If revealing a gender isn’t a big deal, the choice of names makes up for it in importance. The France V. America situation gets completely flipped over. Back in the States, many don’t even attempt to ask what the name will be (superstition? politeness?) and if they do, they sure don’t delve into a critical analysis of why the name sounds a little bizarre.
Over here, even before I knew the gender, everyone wanted to know if I had a list of names set. I’m not superstitious, so I was happy to share my number one choice for a boy’s name: Otis. I had to kick myself to be reminded that the future father had completely vetoed my choice, but hey, forgive a girl for wanting to share her favorite when people ask. Reactions to my enthusiasm for Otis came in all different shapes and sizes:
An inquisitive frown. “Huh.” Those were the easy ones. Then came:
“Otis, like the elevator company?” (A large majority of reactions.)
“You’re in France. It sounds weird here.”
“Otis, like autistic?” (In French, autiste sounds pretty much exactly like the way French people say Otis.)

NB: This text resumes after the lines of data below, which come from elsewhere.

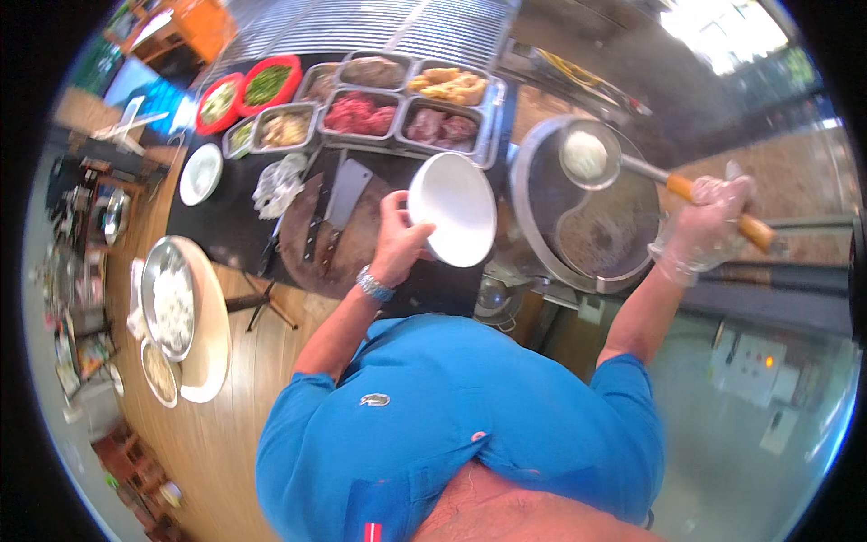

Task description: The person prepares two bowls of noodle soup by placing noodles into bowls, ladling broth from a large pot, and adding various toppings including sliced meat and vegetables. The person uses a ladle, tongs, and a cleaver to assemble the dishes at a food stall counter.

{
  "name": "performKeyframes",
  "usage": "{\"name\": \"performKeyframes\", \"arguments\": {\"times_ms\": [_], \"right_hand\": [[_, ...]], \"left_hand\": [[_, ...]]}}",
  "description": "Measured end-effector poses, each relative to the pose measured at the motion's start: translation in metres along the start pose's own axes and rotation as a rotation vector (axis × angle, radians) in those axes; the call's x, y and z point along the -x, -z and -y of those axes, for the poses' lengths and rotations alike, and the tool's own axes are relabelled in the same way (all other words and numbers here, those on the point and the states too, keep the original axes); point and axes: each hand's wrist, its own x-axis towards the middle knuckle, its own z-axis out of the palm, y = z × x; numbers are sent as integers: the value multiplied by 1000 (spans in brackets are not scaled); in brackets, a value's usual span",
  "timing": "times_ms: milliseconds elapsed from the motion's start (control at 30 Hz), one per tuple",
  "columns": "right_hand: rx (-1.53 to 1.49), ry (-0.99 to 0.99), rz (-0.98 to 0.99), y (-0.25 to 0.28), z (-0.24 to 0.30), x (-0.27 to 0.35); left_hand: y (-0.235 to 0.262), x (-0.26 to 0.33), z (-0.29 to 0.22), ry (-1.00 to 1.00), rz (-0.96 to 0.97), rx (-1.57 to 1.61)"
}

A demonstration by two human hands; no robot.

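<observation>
My left hand (397,242), bare with a metal watch at the wrist, grips a white bowl (459,212) by its near left side. The bowl is tilted and looks empty inside. My right hand (709,215), in a clear plastic glove, is wrapped round the wooden handle of a noodle strainer (643,169). A white clump that looks like noodles (585,155) lies in the strainer's basket. The basket hangs above a large round pot (526,194), which a curved wall divides into two parts with liquid in them. Bowl and strainer are apart.
Metal trays of meat (361,116) line the counter's far side, near red bowls of chopped greens (268,84). A cleaver (349,191) and knives lie on a round chopping board (293,237). A plastic bag (278,185) and another white bowl (200,173) sit left.
</observation>
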Motion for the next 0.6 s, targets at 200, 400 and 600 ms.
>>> {"name": "performKeyframes", "arguments": {"times_ms": [200,400,600], "right_hand": [[77,-404,-97,-40,-27,28],[318,305,13,31,15,-6],[591,486,-30,-12,-10,34]], "left_hand": [[15,16,-18,68,36,50],[18,34,-19,84,49,84],[25,44,-25,43,88,148]]}}
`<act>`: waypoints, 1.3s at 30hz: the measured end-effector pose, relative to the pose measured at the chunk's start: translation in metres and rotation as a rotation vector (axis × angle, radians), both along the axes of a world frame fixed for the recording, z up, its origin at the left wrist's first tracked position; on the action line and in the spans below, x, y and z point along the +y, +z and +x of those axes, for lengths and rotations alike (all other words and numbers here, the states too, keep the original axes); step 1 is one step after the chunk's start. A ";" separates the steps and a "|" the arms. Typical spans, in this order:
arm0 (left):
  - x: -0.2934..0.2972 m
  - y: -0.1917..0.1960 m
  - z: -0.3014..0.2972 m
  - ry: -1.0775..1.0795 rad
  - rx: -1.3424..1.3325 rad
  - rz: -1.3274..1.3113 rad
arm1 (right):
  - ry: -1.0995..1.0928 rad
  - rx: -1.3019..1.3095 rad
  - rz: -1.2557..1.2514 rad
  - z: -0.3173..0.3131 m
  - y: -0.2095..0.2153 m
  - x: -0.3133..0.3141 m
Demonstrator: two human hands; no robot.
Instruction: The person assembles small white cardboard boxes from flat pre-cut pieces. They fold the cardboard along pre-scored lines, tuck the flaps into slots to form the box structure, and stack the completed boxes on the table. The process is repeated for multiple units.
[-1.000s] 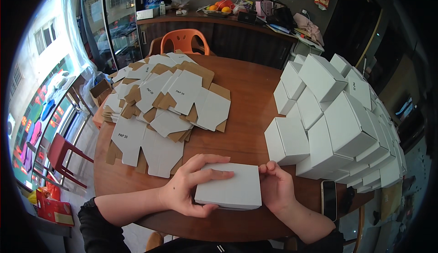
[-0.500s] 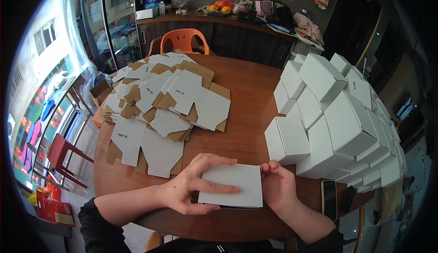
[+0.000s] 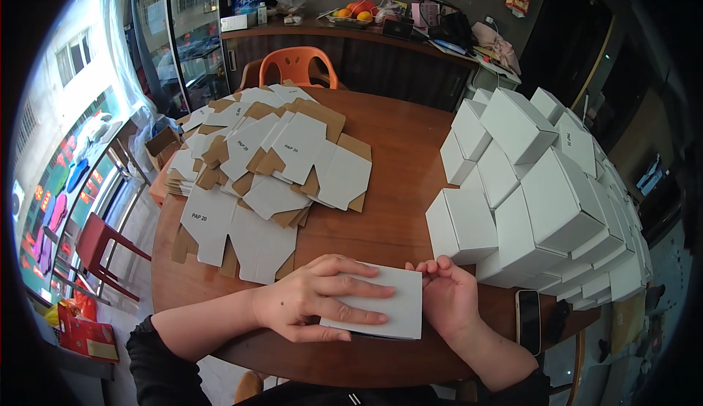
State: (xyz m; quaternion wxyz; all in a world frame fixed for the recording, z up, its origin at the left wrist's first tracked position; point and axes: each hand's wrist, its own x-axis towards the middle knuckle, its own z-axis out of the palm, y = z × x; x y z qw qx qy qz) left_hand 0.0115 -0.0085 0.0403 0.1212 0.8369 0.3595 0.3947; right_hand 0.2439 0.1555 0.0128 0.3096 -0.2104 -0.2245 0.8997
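Observation:
A small white carton (image 3: 406, 296) is in front of me near the table's front edge, its plain top facing up. Spread across that top lies my left hand (image 3: 322, 300), fingers flat and apart, thumb along the near edge. At the carton's right end, my right hand (image 3: 448, 296) has its fingers curled against the side and far corner. The palm side faces the carton, and part of its grip is hidden. Flat, unfolded white-and-brown carton blanks (image 3: 263, 245) lie in an overlapping heap to the left. Finished-looking white boxes (image 3: 461, 223) are stacked high on the right.
The brown wooden table (image 3: 395, 157) has a curved edge. A phone (image 3: 528, 322) lies at its right front, beside a small black object (image 3: 559, 318). An orange chair (image 3: 296, 65) stands at the far side, and a red stool (image 3: 106, 252) to the left.
My left hand's fingers have shifted from gripping the carton's far edge to lying flat over its top. The right hand stays at the carton's right end, its fingers slightly moved.

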 end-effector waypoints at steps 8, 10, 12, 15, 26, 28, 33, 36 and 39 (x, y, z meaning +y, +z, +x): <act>0.001 0.002 0.002 0.052 0.106 0.131 | 0.027 0.203 0.029 0.003 0.020 -0.001; 0.002 -0.003 0.002 0.076 0.124 0.168 | 0.019 0.225 0.011 0.003 0.025 -0.003; 0.000 -0.005 0.003 0.101 0.132 0.181 | 0.021 0.244 -0.005 0.003 0.027 -0.003; -0.001 -0.006 0.003 0.163 0.130 0.179 | 0.039 0.256 -0.021 0.003 0.027 -0.004; 0.001 -0.008 -0.005 0.293 0.136 0.140 | 0.153 0.308 0.014 0.004 0.023 -0.003; 0.001 -0.008 -0.005 0.283 0.120 0.125 | 0.157 0.311 0.018 0.004 0.024 -0.003; 0.001 -0.006 -0.005 0.258 0.128 0.137 | 0.139 0.290 0.009 0.005 0.022 -0.003; 0.002 -0.005 -0.006 0.256 0.129 0.117 | 0.136 0.282 0.011 0.005 0.020 -0.002; 0.002 -0.004 -0.004 0.257 0.112 0.087 | 0.132 0.273 0.012 0.004 0.020 -0.003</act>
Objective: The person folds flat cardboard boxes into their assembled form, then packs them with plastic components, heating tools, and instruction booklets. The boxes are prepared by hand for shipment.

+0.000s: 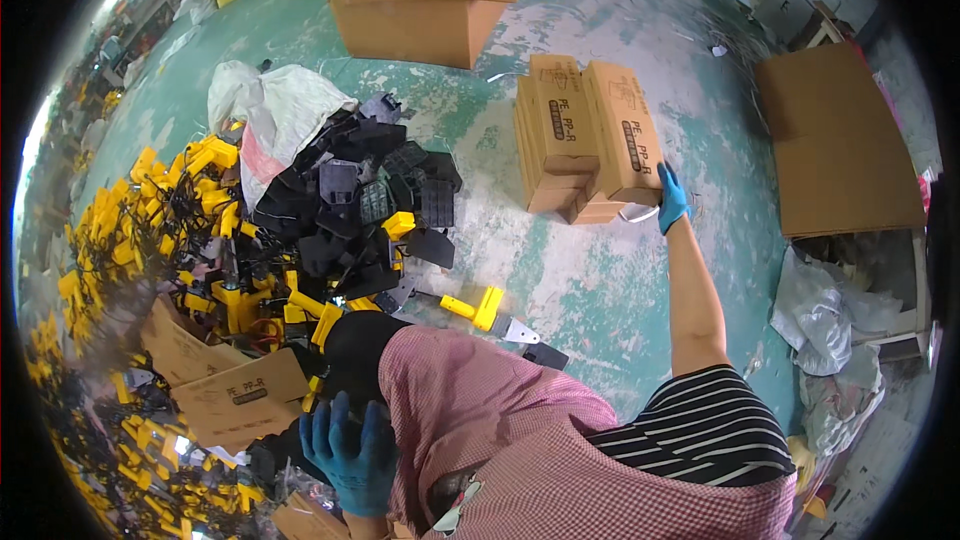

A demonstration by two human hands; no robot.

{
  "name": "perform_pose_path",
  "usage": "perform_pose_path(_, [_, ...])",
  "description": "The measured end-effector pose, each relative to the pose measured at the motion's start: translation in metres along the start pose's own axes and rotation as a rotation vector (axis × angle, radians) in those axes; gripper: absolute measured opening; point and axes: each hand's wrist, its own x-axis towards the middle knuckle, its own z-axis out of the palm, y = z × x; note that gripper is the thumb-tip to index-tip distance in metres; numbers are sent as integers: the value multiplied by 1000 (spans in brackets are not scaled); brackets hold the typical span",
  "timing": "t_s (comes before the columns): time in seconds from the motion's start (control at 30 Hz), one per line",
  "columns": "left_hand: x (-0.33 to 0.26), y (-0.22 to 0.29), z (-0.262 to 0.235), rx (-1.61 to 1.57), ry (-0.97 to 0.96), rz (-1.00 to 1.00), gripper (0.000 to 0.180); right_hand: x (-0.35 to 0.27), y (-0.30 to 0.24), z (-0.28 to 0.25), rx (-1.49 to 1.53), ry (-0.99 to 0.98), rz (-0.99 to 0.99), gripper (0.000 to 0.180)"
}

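At the near right corner of a narrow brown cardboard box (622, 120), my right hand (674, 202) in a blue glove grips its edge. That box lies on a low stack beside another cardboard box (562, 120). My left hand (352, 450), also gloved in blue, hovers near my lap with fingers apart and nothing visible in it. Closest to it is an opened cardboard box (245, 395) among the yellow parts. On the floor before my knees lies a yellow-handled tool with a metal plate end (485, 312).
Yellow tools with black cords (170, 210) are heaped at left. Black plastic parts (345, 190) form a pile next to a white woven sack (270, 105). Large cartons (425, 25) stand ahead. At right are a cardboard sheet (840, 145) and plastic bags (825, 310).
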Motion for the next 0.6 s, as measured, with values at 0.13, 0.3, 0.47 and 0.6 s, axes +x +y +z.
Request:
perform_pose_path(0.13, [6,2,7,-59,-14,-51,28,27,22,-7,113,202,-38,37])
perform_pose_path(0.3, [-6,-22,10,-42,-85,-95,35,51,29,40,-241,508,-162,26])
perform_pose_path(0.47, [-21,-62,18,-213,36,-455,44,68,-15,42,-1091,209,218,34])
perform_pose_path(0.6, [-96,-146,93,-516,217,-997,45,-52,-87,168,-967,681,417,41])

I’ll gladly admit I was testing the waters with Otis. I wanted to see how everyone would react. If everyone was so outspoken about a name that, in the end, I wouldn’t choose, how were they going to react when I told them the actual name? It turns out whether it’s the actual name or a fantasy name doesn’t change much. Opinions are expressed freely: France is a country of debates, discussion, and disagreements, whether you’re bringing up national security or baby names. I learned to live with it… and a tiny bit of anticipation at whether my choice of name brings a smile or a frown. You’ll find that out later.
So, it’s a girl. What’s next? Unabashedly, I gave in to shopping for baby’s first clothes. My approach was decidedly un-French, aided in my new addiction by my sister. Having gone through the same process less than two years ago, with the boy version of things, she was preparing me to shop until I dropped (not literally, with the whole being pregnant thing). She has a list–I call it the Master List–detailing every single thing a future mother and future baby could possibly need. Count on her to be up-to-date on the latest worldwide safety standards for clothing, bottles, and bedding.
As she walked me through French baby outfitters, I learned to gasp at how everyone sells crib bumpers, which I didn’t even know were a thing, and are apparently a pretty big safety hazard. I learned that diaper bags aren’t as cool over here—or is that because the French just don’t really bother with diaper bags? Either way, having a baby is having a baby wherever you are in the world, but the United States sure makes it easier to shop for them, unless your budget is more Bonpoint than Gap Kids. In the meantime, Americans marvel at the epitome of French baby brands that is Petit Bateau. All right: one point for France and nice kid’s clothes.
As leggings, onesies, and socks piled up in my online shopping cart, colleagues detailed that they bought the bare minimum for their babies, and it worked out great. I felt a pang of guilt for adding a fawn and a duck t-shirt to the cart… until it disappeared, and I went back to happy clicking. Remember the winter sales France is known for? Yes, those. I’m really just doing my part for the French economy. I remind my French friends that in English, there is a mainstream name for me stockpiling clothes and baby gear: nesting. If there is a name for it, it’s legitimate, I tell my confused husband. He doesn’t get it: I used to wait for winter sales to buy glassware and kitchen knives, and here I am going crazy about bibs with funny cats on them. He’ll get it soon enough…won’t he?